** ASSIGNMENT **
Your reply must consist of the data below, reproduced character for character.
*** DATASET CONTENT Section Begins ***
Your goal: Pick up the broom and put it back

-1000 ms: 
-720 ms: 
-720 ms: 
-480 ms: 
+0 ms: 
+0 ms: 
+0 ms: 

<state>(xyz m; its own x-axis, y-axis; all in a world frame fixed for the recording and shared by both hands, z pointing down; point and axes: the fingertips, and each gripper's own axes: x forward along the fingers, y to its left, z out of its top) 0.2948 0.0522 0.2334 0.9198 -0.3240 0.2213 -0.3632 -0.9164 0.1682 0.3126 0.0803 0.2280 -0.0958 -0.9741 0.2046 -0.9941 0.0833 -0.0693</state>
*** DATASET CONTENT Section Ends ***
** OUTPUT **
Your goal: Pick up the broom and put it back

-1000 ms: 
-720 ms: 
-720 ms: 
-480 ms: 
+0 ms: 
+0 ms: 
+0 ms: 

<state>(xyz m; its own x-axis, y-axis; all in a world frame fixed for the recording and shared by both hands, z pointing down; point and axes: the fingertips, and each gripper's own axes: x forward along the fingers, y to its left, z out of its top) 0.2948 0.0522 0.2334 0.9198 -0.3240 0.2213 -0.3632 -0.9164 0.1682 0.3126 0.0803 0.2280 -0.0958 -0.9741 0.2046 -0.9941 0.0833 -0.0693</state>

There is nothing further to this exercise.